If you think you have pink eye, call your doctor to find out the best way to treat it. And if you are wearing contact lenses, be sure to take them out right away. Certain health risks may increase the seriousness of your symptoms.
If you have other symptoms like eye pain or a change in your vision, if you wear contact lenses, or if you have other medical problems, you may have a more serious eye problem. In these cases it is especially important to see a doctor. Young children with pink eye may also have an ear infection, so they may need to see a doctor.
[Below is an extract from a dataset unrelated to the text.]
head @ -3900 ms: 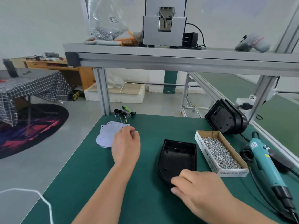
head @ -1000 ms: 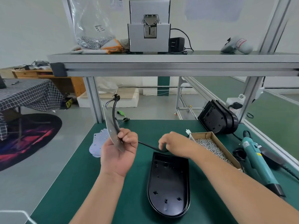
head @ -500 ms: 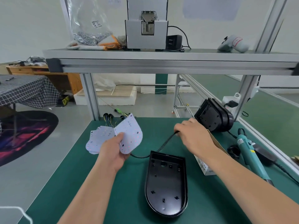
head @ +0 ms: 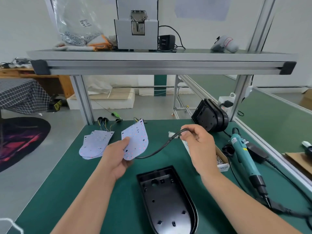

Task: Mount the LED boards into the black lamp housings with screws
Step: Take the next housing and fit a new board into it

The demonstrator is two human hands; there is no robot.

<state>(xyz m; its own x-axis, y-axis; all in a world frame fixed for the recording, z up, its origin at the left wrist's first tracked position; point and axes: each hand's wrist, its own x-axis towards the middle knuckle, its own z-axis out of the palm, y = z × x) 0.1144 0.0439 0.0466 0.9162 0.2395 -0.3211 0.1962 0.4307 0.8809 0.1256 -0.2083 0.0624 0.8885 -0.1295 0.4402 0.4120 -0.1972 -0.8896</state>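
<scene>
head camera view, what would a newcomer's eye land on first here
Mid-frame, the left hand holds a white LED board dotted pink, and the right hand pinches the black cable running to its lower edge. Below them an empty black lamp housing lies open side up on the green bench, a teal electric screwdriver to its right.

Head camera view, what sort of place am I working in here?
Probably a small electronics assembly workshop: a green-matted workbench under an aluminium-frame shelf, an electric screwdriver beside a box of screws, and stacked LED boards.
</scene>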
How is pink eye diagnosed?
A doctor can usually diagnose pink eye with an eye examination and by asking questions about your symptoms. Sometimes the doctor will use a cotton swab to take some fluid from around your eye so it can be tested for bacteria or other infection.
How is it treated?
If your doctor thinks the pink eye is caused by bacteria, he or she may prescribe antibiotic eyedrops or eye ointment to kill the bacteria. See a picture of how to apply eyedrops or eye ointment. With antibiotic treatment, symptoms usually go away in 2 to 3 days. But antibiotics only work for bacterial pink eye, not for the more common viral pink eye. Viral pink eye often clears on its own in 7 to 10 days. If your symptoms last longer, call your doctor.
If the pink eye is caused by an allergy or chemical, it will not go away until you avoid whatever is causing it.
Home treatment of pink eye symptoms can help you feel more comfortable while the infection goes away.
- Wash your hands often. Always wash them before and after you treat pink eye or touch your eyes or face.
- Use moist cotton or a clean, wet cloth to remove crust. Wipe from the inside corner of the eye to the outside. Use a clean part of the cloth for each wipe. If the infection is in only one eye, be careful not to spread it to the other eye.
- Put cold or warm wet cloths (whichever feels better) on your eye a few times a day if the eye hurts.
- Do not wear contact lenses until the pink eye is gone. Sterilize your contacts, and clean your storage case. If you wear disposable contacts, use a new pair when your eye has cleared and it is safe to wear contacts again. Wait at least 2 days after the symptoms are gone before you wear contacts again.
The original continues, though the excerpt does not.